OLYMPUS AIR A01 モーター回して深度合成撮影

ちょっと前に、Olympus Captureを使った深度合成用の撮影方法を載せたが、今回はAIR A01でもってフォーカススタッキングをやってみることにした。ただ、ピント面の移動を行うAPIは今のところ存在しない(あるいは公開されていない)ので、レンズのピントリングをステッピングモーターで回すことにした。
CAMERA KIT SDKの一部であるImageCaptureSampleを改造した、Capture1 というアプリにモーターを回して撮影する機能を追加して実現した。
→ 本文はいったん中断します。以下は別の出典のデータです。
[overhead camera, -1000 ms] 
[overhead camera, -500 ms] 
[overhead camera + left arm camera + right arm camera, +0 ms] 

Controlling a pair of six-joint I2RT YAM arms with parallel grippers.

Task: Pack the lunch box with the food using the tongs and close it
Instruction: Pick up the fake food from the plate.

ちょっと長めのブラケット板に、ステッピングモーターとMZD60mmマクロを着けたAIR A01を固定し、モーターの軸に着けたプーリーからプーリーベルトを介してレンズを回す。レンズにはゴム製のフォーカスギヤと呼ばれる器具をつけてプーリーベルトを掛けやすくした。
動作としては、スマホのアプリ(Capture1)からの指示により、撮影、モーター回転、撮影、…を繰り返す。モーターの回転角度や速度はスマホのアプリから指示している。
ピント面をずらす量はモーターの回転角(ピントリングを回した角度)で決まるはずなのだが、MZD60mmの場合角速度によってもずれ方が変わるようで、角度や速度を試行錯誤する必要があった。

モーター上雑然としているが、上から見るとこんな感じ。AndroidアプリからUSB経由でコマンドをもらい、都合よくステッピングモーターを回すための基板を使っている。
フォーカスギヤの平たい面は滑りやすいため、テープだの輪ゴムだのを巻いて摩擦を稼いでいる。そのため、回転時にカックンとなるところがある。
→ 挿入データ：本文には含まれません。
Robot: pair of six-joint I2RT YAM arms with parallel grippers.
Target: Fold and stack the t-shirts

スマホ画面から見た撮影の様子。ファイルが少々大きくなってしまったのでYoutubeに置いた。55枚撮影するのに210秒ほどかかったので、途中から早回しにしている。

撮影結果

今回はISO400, f/2.8,1/60秒で撮影した。口の先から尾の先まで55枚写したものの最初と最後。
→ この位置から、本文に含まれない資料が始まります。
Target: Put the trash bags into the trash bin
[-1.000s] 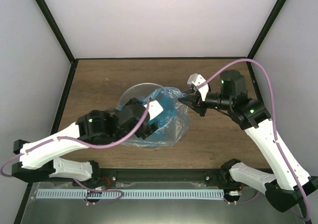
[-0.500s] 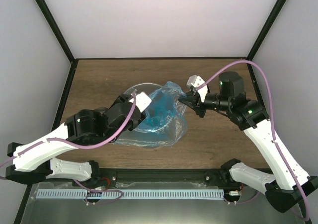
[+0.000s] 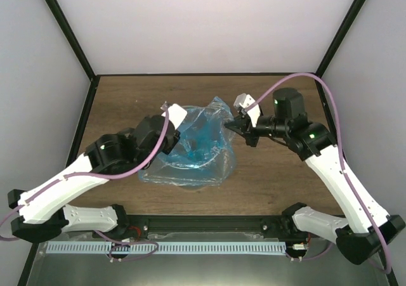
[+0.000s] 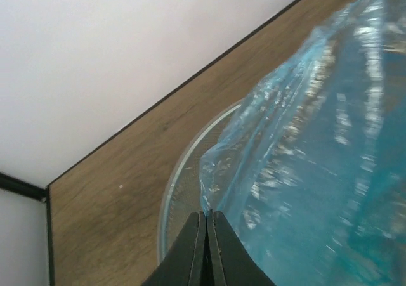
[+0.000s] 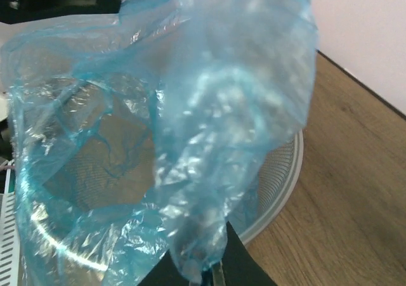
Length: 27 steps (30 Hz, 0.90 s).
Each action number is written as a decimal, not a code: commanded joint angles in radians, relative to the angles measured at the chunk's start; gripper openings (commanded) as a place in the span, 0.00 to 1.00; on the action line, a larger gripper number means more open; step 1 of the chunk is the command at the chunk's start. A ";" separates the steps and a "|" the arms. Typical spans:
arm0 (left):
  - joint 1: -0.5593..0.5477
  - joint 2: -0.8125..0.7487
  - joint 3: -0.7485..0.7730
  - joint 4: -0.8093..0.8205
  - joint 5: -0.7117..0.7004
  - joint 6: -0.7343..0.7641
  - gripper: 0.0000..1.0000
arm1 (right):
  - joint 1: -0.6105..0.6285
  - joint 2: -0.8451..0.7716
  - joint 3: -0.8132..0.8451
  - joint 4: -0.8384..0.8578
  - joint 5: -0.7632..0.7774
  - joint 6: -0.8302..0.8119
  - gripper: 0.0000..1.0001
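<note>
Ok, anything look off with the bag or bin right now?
Yes: the trash bag is draped over the trash bin rather than tucked inside, with loose film spilling onto the table at the near side. The left gripper and right gripper pinch opposite edges. No tear visible.

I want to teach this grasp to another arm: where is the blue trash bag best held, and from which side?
Pinch the trash bag at the edge of its open mouth, coming from outside. The film is limp and wrinkled, with no firm part. The left gripper and the right gripper hold opposite edges so, spreading it over the trash bin.
</note>
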 commanded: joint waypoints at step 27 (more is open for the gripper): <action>0.657 0.303 -0.069 0.425 0.328 0.012 0.04 | -0.136 0.451 0.183 0.091 0.038 0.078 0.03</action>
金魚 口f/2.8で近く(センサー面から28cmくらい)を写すと、背景はそれなりにボケてくれる。

金魚 尾55枚目。だいたい尾の先にピント。
今回試していて気になったのはスマホ画面では、やはりピントが見にくいことだった。このアプリには、しばらく前にライブビューの拡大表示機能も付けたので、ピントリングの回転に応じて拡大表示位置をずらしていくような、気の利いた機能もあってよいだろう。

金魚 合成55枚の撮影結果を、CombineZPでもって深度合成した結果。金魚の頭の上あたりに元の画像になかった円弧状の模様いうかノイズがでているのが気になるが、もうちょっと均一な背景ならば結果も違ってくるだろう。

基板上の緑色のが、Arduino ADKというマイコンボードで、下側が、工作用のブレッドボードに載せたステッピングモーターの駆動用基板である。
実のところ、今年の8月の初めまでArduinoというマイコンボードがこの世に存在し、なおかつ数年前にずいぶん流行っていたことを知らなかったのだが、しょうしょう調べて使ってみると、こういう用途が実に手軽に実現できた。AIR A01の楽しみ方が広がる感じ。